Augmenting Suppressor Cells in MS
Qu et al (SEE ARTICLE) studied etretinate treatment in patients with MS receiving interferon beta-1b and found that it augments suppressor cell function. There were no meaningful changes in Expanded Disability Status Scale rating scores. The role of retinoids in the treatment of MS remains unclear, but further clinical trials are warranted.
Apoptosis of Blood Leukocytes in MS
Leussink and colleagues (SEE ARTICLE) from Germany define the degree of apoptosis contributing to the elimination of T cells in MS. They find that steroid pulse therapy is a strong inducer of leukocyte apoptosis, which may contribute to the down-regulation of T cell activity, and thereby terminate inflammation in patients with MS. This is an elegant neuroimmunologic study providing insight into one phase of disease pathogenesis.

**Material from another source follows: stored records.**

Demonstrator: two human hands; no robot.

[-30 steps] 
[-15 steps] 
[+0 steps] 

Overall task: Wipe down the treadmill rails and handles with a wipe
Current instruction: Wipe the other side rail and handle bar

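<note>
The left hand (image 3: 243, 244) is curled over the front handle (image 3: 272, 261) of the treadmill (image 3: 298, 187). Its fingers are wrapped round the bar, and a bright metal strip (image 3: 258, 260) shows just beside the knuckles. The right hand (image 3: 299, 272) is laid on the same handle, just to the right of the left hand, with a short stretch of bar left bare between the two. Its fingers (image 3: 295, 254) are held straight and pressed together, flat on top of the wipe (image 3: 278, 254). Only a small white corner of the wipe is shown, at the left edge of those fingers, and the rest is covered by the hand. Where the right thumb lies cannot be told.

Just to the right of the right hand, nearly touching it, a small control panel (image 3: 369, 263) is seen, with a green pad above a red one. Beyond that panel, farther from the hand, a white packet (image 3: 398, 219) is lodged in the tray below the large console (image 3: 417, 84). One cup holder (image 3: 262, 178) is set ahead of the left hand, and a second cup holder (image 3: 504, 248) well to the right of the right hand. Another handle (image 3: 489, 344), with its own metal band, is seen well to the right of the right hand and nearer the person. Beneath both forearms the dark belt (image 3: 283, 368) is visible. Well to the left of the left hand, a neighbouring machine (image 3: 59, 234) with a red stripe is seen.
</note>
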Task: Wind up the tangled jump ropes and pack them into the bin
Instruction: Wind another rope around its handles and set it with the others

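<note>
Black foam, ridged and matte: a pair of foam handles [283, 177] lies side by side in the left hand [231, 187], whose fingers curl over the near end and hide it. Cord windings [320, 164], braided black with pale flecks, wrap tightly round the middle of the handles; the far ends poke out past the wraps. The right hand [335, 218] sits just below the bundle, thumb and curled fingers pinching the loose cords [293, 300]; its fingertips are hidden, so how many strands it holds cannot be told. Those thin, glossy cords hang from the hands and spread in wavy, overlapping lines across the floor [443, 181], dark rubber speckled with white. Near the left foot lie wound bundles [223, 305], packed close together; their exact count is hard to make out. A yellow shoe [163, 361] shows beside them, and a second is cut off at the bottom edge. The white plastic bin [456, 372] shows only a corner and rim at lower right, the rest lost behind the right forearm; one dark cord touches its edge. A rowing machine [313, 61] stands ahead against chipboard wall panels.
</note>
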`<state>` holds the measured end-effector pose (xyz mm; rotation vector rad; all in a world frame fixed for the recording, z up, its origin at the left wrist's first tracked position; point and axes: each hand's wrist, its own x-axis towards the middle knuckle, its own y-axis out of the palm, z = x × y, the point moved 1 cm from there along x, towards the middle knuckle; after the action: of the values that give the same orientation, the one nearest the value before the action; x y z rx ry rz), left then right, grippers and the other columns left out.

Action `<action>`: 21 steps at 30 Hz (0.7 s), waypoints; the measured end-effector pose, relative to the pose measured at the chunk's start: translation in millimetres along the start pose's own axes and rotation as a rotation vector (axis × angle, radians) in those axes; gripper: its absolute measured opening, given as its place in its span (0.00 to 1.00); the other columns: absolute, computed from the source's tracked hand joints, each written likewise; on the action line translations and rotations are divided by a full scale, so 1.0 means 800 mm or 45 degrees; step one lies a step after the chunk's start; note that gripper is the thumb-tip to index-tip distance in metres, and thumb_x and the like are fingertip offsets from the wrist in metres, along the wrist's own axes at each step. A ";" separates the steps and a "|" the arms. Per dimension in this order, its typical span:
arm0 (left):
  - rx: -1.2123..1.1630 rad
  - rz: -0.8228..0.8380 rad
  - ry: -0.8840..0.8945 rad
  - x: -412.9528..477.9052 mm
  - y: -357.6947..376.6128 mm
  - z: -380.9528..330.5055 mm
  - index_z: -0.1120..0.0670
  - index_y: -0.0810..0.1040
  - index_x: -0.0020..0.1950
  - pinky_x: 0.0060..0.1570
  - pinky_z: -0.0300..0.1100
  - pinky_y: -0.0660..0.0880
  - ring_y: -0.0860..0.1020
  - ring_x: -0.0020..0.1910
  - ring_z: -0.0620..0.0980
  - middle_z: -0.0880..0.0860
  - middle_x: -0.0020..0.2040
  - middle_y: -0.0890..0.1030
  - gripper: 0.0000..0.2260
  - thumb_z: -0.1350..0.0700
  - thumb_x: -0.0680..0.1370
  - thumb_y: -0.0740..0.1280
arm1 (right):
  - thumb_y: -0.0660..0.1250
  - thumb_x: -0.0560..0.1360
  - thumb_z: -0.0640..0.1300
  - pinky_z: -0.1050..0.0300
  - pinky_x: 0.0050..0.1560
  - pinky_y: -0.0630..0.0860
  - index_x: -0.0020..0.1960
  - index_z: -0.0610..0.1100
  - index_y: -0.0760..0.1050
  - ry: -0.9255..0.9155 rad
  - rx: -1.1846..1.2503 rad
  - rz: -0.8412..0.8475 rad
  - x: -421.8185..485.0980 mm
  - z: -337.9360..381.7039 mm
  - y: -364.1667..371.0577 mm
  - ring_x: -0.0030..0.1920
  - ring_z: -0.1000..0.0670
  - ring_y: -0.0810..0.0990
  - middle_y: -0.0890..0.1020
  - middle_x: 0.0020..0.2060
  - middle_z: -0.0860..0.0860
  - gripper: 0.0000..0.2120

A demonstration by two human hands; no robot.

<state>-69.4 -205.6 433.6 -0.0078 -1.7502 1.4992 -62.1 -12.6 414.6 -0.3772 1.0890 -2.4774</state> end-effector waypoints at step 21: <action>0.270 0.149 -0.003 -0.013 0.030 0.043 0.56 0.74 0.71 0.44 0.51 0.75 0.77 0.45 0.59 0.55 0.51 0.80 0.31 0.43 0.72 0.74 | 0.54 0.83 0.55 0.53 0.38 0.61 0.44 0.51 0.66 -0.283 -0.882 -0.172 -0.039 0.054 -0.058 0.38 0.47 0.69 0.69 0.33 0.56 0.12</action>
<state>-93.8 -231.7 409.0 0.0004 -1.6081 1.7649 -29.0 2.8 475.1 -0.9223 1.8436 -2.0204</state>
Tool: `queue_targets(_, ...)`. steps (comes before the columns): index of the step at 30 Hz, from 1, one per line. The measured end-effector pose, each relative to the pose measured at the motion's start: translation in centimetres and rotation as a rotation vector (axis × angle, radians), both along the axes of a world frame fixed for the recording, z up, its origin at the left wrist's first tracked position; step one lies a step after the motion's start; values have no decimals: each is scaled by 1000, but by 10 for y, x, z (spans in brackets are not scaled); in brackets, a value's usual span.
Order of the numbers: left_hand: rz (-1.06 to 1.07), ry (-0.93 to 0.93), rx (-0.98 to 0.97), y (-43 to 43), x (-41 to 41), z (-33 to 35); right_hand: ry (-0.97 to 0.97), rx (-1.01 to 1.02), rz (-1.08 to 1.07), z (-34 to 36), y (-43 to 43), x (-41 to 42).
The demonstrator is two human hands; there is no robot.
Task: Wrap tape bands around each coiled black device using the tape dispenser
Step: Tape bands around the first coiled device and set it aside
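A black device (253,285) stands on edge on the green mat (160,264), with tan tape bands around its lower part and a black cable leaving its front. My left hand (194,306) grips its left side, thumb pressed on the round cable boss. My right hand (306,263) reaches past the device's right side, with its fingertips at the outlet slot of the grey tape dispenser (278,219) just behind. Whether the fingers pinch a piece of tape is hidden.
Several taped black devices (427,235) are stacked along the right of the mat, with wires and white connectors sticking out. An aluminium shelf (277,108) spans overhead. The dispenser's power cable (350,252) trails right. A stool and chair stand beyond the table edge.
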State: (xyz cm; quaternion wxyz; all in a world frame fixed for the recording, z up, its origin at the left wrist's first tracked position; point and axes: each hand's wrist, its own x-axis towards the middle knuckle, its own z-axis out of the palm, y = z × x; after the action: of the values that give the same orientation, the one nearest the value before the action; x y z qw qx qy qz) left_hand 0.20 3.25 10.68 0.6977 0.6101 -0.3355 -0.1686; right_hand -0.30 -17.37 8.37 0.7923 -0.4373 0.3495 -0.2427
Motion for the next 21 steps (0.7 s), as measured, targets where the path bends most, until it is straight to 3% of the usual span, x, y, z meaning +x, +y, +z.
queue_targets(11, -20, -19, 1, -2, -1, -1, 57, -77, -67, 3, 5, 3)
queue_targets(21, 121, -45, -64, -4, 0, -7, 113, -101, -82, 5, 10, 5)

Trigeminal Root Lesions in MS
Nakashima and colleagues (SEE ARTICLE) describe linear pontine trigeminal root lesions associated with facial sensory symptoms in patients with MS. These lesions are rare but important in defining facial sensory disturbances.
Callosal Atrophy in MS
Pelletier and colleagues (SEE ARTICLE) show significant callosal atrophy during the course of MS with associated specific functional impairment of interhemispheric information transfer. This is an elegant anatomical-functional correlation study and confirms the potential value of using callosal dysfunction as a surrogate marker of disease progression.
MRI Lesion Burden and Cognitive Loss in MS
Sperling and colleagues (SEE ARTICLE) have demonstrated a strong association between cognitive impairment for specific functions and MRI lesion burden in frontal and parietal white matter. Their findings indicate that frontoparietal subcortical networks underlie the pattern of neuropsychological impairment seen in patients with MS.